There were two good rooms and four small ones on the first floor, all empty apart from a whore or two and a fat naked Dutchman who surrendered at once. The second floor was a low-ceilinged maze. We stormed along the landing, bursting open doors, overturning beds and spilling pisspots. It was Musk who discovered what we had come for: there, in a bare room toward the front of the building, stood John Bale.

He was unarmed, and apparently quite calm.

‘Sir Matthew,’ he said. ‘I rejoice to see you so well, and give you joy of your freedom.’

His presence and his words distracted me: I was almost unaware of Lydford North, at my shoulder, levelling a pistol at the regicide. I spun on my heel and brought up my sword, striking North’s weapon in the moment of firing. The ball went through the ceiling, bringing down a small cloud of plaster and dust.


No!
’ I cried. ‘This man will face a proper trial, in a proper court.’

North’s face was twisted in hatred, whether of me or of Bale I could not be certain. But it was the regicide who answered me.

‘A proper trial, in a proper court? You really believe that?’ He took up his sword, which lay undrawn upon the mattress, and presented it hilt-first toward me. ‘But it matters not. I am your prisoner.’ As I took his sword and Julian Carvell stepped forward with rope to bind him, Bale looked at me intently. He seemed curiously passive and distant. ‘Although I will be intrigued to see how you propose to get me out of Gothenburg, Sir Matthew.’

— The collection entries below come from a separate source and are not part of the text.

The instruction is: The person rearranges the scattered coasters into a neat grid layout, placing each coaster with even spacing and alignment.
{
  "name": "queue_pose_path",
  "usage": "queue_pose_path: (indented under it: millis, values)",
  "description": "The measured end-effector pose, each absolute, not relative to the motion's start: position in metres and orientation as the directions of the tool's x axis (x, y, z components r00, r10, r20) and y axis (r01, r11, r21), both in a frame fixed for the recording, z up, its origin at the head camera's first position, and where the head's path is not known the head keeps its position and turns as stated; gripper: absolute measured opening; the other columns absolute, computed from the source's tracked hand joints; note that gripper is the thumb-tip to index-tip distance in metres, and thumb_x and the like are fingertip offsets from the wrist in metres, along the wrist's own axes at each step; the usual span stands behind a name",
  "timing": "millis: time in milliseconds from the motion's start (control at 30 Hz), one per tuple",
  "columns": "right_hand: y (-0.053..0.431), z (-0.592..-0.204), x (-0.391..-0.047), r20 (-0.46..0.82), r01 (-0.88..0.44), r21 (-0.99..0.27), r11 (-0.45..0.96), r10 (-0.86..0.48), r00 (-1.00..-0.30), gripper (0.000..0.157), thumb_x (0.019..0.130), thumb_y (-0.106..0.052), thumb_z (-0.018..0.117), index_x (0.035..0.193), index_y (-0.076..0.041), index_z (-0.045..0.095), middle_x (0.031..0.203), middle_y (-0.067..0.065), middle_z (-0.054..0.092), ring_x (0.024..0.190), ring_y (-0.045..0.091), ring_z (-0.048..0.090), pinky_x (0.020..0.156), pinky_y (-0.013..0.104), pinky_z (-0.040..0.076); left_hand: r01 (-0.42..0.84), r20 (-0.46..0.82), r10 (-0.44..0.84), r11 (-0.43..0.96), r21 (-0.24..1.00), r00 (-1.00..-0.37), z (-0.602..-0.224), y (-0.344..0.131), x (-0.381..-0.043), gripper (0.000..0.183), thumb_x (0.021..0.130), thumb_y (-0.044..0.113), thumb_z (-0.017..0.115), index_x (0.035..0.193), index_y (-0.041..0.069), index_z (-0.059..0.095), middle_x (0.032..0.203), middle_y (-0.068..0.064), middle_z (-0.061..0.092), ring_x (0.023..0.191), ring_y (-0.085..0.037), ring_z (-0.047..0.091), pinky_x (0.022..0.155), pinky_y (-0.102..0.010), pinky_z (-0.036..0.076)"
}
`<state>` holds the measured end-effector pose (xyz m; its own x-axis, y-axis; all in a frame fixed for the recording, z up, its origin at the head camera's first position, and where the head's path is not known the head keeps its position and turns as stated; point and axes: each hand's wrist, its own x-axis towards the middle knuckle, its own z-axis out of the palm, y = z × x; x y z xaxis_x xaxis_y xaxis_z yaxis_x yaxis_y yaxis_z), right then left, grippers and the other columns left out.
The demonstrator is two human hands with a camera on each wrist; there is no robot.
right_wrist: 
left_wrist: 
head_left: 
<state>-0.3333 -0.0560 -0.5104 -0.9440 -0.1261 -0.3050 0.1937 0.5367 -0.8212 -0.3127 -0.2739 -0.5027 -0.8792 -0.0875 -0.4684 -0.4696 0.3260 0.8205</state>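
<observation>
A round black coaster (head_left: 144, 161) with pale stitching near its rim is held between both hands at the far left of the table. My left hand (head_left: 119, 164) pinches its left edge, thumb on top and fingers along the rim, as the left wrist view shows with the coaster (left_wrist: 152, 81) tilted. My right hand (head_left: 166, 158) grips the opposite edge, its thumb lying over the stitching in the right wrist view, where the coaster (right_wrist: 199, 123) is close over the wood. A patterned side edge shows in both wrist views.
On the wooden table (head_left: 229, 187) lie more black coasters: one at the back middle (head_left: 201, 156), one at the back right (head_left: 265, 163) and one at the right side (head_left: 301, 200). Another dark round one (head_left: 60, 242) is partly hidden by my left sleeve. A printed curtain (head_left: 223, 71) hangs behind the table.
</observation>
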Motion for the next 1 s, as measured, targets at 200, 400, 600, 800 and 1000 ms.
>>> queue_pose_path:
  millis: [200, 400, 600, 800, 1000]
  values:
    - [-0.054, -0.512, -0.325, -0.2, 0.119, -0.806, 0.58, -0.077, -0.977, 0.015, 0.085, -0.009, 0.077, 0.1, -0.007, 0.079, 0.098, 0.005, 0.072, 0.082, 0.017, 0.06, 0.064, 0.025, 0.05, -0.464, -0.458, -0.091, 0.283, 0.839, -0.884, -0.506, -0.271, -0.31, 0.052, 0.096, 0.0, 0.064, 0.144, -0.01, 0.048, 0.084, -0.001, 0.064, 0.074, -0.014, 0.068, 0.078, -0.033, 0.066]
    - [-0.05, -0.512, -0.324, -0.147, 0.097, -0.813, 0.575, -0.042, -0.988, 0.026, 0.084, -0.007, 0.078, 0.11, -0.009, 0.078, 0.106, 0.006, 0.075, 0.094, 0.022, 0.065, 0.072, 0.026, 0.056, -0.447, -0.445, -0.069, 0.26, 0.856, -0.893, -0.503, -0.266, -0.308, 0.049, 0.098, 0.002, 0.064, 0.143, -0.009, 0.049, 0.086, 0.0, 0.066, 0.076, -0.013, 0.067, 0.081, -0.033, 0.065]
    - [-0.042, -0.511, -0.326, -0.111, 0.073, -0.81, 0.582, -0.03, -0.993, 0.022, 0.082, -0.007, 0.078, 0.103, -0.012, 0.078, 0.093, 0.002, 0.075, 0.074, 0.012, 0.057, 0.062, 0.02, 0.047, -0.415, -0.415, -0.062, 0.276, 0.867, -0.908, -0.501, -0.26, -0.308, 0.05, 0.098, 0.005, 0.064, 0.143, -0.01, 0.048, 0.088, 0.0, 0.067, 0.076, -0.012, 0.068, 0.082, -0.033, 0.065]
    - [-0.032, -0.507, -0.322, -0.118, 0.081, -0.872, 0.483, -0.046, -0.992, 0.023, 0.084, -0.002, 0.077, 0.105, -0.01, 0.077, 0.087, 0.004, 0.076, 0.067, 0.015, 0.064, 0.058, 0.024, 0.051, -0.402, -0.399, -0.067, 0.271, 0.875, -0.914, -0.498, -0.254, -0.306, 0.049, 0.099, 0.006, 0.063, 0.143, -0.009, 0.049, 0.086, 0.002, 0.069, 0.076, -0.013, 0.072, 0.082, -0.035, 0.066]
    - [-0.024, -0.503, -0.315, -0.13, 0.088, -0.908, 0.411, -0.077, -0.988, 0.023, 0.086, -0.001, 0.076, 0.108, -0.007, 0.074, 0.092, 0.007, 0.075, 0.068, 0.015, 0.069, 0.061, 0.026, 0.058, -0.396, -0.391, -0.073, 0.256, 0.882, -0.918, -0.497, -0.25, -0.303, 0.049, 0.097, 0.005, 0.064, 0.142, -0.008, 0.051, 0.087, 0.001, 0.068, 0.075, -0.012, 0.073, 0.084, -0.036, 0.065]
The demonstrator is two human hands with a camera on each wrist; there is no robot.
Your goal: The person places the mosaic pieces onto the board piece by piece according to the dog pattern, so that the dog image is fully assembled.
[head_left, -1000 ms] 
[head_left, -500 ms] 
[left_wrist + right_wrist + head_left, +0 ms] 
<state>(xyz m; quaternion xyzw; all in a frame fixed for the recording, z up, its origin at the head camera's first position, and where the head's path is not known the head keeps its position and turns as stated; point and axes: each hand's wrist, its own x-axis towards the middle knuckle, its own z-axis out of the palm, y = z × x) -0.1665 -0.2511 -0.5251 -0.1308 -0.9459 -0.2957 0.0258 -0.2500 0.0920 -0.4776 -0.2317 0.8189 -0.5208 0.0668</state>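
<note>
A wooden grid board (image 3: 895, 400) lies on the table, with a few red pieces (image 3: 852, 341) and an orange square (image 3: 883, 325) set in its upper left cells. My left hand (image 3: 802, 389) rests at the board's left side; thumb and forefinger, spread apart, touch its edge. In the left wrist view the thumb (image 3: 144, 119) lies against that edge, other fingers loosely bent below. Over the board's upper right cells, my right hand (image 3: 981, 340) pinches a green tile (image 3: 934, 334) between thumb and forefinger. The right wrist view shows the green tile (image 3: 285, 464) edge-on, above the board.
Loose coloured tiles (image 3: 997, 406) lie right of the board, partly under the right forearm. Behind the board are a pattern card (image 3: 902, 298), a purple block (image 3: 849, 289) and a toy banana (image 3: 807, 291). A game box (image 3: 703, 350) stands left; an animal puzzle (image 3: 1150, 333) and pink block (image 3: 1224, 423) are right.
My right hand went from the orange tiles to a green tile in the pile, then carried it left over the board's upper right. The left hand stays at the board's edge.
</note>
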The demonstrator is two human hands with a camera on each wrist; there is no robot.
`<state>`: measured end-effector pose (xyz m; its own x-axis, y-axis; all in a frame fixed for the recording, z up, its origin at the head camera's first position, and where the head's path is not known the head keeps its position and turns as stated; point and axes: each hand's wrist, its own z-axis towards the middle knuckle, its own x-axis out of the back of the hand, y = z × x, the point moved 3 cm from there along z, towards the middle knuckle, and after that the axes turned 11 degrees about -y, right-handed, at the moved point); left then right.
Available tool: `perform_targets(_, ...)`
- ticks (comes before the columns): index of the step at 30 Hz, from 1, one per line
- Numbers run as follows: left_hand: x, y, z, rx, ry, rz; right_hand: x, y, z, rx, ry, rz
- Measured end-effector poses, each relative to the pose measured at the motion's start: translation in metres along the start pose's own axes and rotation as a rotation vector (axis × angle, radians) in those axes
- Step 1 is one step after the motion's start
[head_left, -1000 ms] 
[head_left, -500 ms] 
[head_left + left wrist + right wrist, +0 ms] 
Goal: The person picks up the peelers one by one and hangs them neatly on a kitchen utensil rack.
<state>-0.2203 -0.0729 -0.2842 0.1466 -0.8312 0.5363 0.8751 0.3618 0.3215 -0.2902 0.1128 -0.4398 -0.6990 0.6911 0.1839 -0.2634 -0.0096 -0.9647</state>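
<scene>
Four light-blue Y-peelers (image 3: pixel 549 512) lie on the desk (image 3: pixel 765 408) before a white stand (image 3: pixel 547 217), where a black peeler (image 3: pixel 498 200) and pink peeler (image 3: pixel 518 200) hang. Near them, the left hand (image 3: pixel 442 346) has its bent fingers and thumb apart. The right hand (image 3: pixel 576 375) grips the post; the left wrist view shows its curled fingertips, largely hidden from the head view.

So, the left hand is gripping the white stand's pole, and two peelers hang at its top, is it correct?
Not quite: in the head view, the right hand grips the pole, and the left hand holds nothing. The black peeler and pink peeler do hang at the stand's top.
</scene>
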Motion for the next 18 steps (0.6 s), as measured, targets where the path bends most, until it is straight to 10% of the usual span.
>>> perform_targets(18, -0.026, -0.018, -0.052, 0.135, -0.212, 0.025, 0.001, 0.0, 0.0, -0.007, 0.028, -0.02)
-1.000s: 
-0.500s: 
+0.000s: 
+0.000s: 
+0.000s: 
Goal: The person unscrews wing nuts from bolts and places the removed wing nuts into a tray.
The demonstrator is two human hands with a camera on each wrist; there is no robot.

We bundled John Bale out of the King Johan Inn and along a street that ran north and west, parallel to the Great Canal. Dutchmen and Swedes alike taunted us, but we formed a tight and formidable phalanx, Cressys brandishing weapons in all directions, and none dared challenge us. Bale’s regiment of Dutch and fanatic guards was nowhere to be seen, probably still being led a merry dance through the streets of
Gothenburg
by Tremar and the rest of his sham-drunkards. Of the Landtshere’s guards, too, there was as yet no sign; it would take time for word of what had happened to get to Ter Horst’s residence, more time for him to despatch his orders, yet more time for his officers to form a troop strong enough to confront us. If they were to confront us at all: I still had in mind Count Dohna’s ambiguous assurances, but had no inkling of what they might mean or whether they were to be trusted.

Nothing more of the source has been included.